• DATA BLOCK:
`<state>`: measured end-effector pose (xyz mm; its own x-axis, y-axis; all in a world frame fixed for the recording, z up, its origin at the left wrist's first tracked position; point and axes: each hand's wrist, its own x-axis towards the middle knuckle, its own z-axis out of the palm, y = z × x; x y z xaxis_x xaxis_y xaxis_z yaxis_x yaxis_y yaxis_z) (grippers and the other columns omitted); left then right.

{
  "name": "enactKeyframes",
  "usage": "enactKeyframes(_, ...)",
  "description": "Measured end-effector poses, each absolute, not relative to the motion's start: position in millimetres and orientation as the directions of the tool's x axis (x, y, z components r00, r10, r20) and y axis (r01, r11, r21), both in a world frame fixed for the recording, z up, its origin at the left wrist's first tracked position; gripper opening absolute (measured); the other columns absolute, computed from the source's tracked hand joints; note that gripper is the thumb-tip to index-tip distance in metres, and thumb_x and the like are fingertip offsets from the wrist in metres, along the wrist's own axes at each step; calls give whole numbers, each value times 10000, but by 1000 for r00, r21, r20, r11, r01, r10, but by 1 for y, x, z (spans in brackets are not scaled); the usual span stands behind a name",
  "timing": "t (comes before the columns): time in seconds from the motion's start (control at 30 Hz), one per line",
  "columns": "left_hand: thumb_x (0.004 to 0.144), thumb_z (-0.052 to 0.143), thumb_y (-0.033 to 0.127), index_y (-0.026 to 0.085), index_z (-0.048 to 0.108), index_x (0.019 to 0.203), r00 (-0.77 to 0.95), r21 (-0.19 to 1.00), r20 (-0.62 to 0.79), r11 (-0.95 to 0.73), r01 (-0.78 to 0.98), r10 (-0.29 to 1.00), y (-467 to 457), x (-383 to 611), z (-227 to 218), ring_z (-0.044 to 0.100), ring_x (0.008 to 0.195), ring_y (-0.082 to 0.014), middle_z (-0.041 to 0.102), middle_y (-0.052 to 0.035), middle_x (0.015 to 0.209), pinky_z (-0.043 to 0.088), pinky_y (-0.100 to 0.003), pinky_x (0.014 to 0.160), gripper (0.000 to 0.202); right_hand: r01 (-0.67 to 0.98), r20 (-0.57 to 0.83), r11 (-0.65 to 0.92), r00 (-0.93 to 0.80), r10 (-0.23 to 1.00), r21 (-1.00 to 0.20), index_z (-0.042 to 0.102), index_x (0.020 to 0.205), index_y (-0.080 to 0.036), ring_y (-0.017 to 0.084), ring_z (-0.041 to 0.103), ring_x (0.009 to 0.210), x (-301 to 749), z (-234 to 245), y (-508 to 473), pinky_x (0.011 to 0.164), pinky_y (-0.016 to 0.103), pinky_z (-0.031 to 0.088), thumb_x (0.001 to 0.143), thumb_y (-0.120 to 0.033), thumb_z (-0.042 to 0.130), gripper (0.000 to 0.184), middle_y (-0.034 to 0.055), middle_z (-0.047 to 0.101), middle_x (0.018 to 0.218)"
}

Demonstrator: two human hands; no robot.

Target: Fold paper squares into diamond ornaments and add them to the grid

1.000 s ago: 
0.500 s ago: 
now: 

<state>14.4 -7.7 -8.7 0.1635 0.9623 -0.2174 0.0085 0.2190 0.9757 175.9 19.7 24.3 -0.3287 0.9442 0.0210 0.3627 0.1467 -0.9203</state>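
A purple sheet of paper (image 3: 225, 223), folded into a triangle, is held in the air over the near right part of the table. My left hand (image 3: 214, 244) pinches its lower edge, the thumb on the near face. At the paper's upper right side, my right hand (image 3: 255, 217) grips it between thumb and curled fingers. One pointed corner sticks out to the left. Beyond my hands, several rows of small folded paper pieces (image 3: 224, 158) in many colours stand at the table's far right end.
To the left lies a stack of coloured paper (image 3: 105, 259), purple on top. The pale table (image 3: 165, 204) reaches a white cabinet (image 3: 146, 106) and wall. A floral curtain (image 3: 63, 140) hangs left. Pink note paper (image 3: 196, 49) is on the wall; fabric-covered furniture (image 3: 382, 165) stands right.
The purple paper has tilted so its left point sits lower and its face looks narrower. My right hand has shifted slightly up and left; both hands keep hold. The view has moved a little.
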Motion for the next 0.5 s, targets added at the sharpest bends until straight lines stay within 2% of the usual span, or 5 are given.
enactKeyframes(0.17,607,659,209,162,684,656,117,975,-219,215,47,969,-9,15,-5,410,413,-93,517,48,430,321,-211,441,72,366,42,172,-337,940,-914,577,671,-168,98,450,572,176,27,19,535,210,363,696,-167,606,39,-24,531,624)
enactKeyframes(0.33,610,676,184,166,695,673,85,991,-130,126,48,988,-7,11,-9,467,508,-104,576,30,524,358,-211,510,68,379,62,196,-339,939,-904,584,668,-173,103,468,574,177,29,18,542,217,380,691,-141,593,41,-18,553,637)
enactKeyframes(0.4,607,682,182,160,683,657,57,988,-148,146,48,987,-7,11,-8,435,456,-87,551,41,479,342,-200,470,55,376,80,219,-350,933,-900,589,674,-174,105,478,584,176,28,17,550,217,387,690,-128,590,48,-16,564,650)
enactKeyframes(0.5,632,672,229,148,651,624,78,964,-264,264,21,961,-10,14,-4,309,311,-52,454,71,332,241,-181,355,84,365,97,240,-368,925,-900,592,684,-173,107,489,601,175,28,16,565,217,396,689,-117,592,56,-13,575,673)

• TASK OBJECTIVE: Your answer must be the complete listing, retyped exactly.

• WRITTEN SOLUTION:
`<state>`: measured end-effector pose (xyz mm; its own x-axis, y-axis; all in a world frame fixed for the recording, z up, its origin at the left wrist's first tracked position; point and axes: each hand's wrist, its own x-axis towards the middle knuckle, its own z-axis out of the palm, y = z × x; x y z xaxis_x xaxis_y xaxis_z yaxis_x yaxis_y yaxis_z) (grippers and the other columns omitted); left then right.

{
  "name": "enactKeyframes",
  "usage": "enactKeyframes(_, ...)",
  "description": "Measured end-effector poses, each absolute, not relative to the motion's start: position in millimetres and orientation as the directions of the tool's x axis (x, y, z components r00, r10, r20) and y axis (r01, r11, r21), both in a world frame fixed for the recording, z up, its origin at the left wrist's first tracked position; gripper opening absolute (measured); the other columns absolute, computed from the source's tracked hand joints; note that gripper is the thumb-tip to index-tip distance in metres, and thumb_x and the like are fingertip offsets from the wrist in metres, along the wrist's own axes at each step; calls give whole numbers, each value times 10000, but by 1000 for r00, r21, r20, r11, r01, r10, but by 1 for y, x, z (spans in brackets are not scaled); the usual span stands behind a name",
  "timing": "t (comes before the columns): time in seconds from the motion's start (control at 30 Hz), one per line",
  "columns": "left_hand: thumb_x (0.004 to 0.144), thumb_z (-0.052 to 0.143), thumb_y (-0.033 to 0.127), index_y (-0.026 to 0.085), index_z (-0.048 to 0.108), index_x (0.019 to 0.203), r00 (-0.77 to 0.95), r21 (-0.19 to 1.00), r20 (-0.62 to 0.79), r11 (-0.95 to 0.73), r01 (-0.78 to 0.98), r10 (-0.29 to 1.00), y (-467 to 457), x (-383 to 611), z (-227 to 218), ring_z (-0.044 to 0.100), ring_x (0.008 to 0.195), ring_y (-0.082 to 0.014), middle_z (-0.041 to 0.102), middle_y (-0.052 to 0.035), middle_x (0.015 to 0.209), pinky_z (-0.043 to 0.088), pinky_y (-0.100 to 0.003), pinky_x (0.014 to 0.160), gripper (0.000 to 0.202); right_hand: r01 (-0.67 to 0.98), r20 (-0.57 to 0.83), r11 (-0.65 to 0.92), r00 (-0.93 to 0.80), r10 (-0.23 to 1.00), r21 (-1.00 to 0.20), index_z (-0.042 to 0.102), index_x (0.020 to 0.205), index_y (-0.080 to 0.036), ring_y (-0.017 to 0.084), ring_z (-0.041 to 0.103), ring_x (0.009 to 0.210), x (-301 to 749), z (-234 to 245), y (-508 to 473), pinky_x (0.011 to 0.164), pinky_y (-0.016 to 0.103), pinky_z (-0.031 to 0.088), thumb_x (0.001 to 0.143), thumb_y (-0.120 to 0.033), thumb_z (-0.042 to 0.130), gripper (0.000 to 0.184), middle_y (-0.034 to 0.055), middle_z (-0.047 to 0.101), middle_x (0.018 to 0.218)"
}

Demonstrator: two human hands; no robot.

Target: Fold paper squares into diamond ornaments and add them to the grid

1.000 s ago: 
0.500 s ago: 
now: 

<state>14.4 -7.7 -8.7 0.1635 0.9623 -0.2174 0.0085 0.2190 0.9757 175.9 19.7 24.3 -0.3287 0.9442 0.0210 0.3627 0.1467 -0.9203</state>
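A purple sheet of paper (image 3: 225, 223), folded into a triangle, is held in the air over the near right part of the table. My left hand (image 3: 214, 244) pinches its lower edge, the thumb on the near face. At the paper's upper right side, my right hand (image 3: 255, 217) grips it between thumb and curled fingers. One pointed corner sticks out to the left. Beyond my hands, several rows of small folded paper pieces (image 3: 224, 158) in many colours stand at the table's far right end.
To the left lies a stack of coloured paper (image 3: 105, 259), purple on top. The pale table (image 3: 165, 204) reaches a white cabinet (image 3: 146, 106) and wall. A floral curtain (image 3: 63, 140) hangs left. Pink note paper (image 3: 196, 49) is on the wall; fabric-covered furniture (image 3: 382, 165) stands right.
The purple paper has tilted so its left point sits lower and its face looks narrower. My right hand has shifted slightly up and left; both hands keep hold. The view has moved a little.
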Motion for the next 0.5 s, targets added at the sharpest bends until straight lines stay within 2% of the usual span, or 5 are given.
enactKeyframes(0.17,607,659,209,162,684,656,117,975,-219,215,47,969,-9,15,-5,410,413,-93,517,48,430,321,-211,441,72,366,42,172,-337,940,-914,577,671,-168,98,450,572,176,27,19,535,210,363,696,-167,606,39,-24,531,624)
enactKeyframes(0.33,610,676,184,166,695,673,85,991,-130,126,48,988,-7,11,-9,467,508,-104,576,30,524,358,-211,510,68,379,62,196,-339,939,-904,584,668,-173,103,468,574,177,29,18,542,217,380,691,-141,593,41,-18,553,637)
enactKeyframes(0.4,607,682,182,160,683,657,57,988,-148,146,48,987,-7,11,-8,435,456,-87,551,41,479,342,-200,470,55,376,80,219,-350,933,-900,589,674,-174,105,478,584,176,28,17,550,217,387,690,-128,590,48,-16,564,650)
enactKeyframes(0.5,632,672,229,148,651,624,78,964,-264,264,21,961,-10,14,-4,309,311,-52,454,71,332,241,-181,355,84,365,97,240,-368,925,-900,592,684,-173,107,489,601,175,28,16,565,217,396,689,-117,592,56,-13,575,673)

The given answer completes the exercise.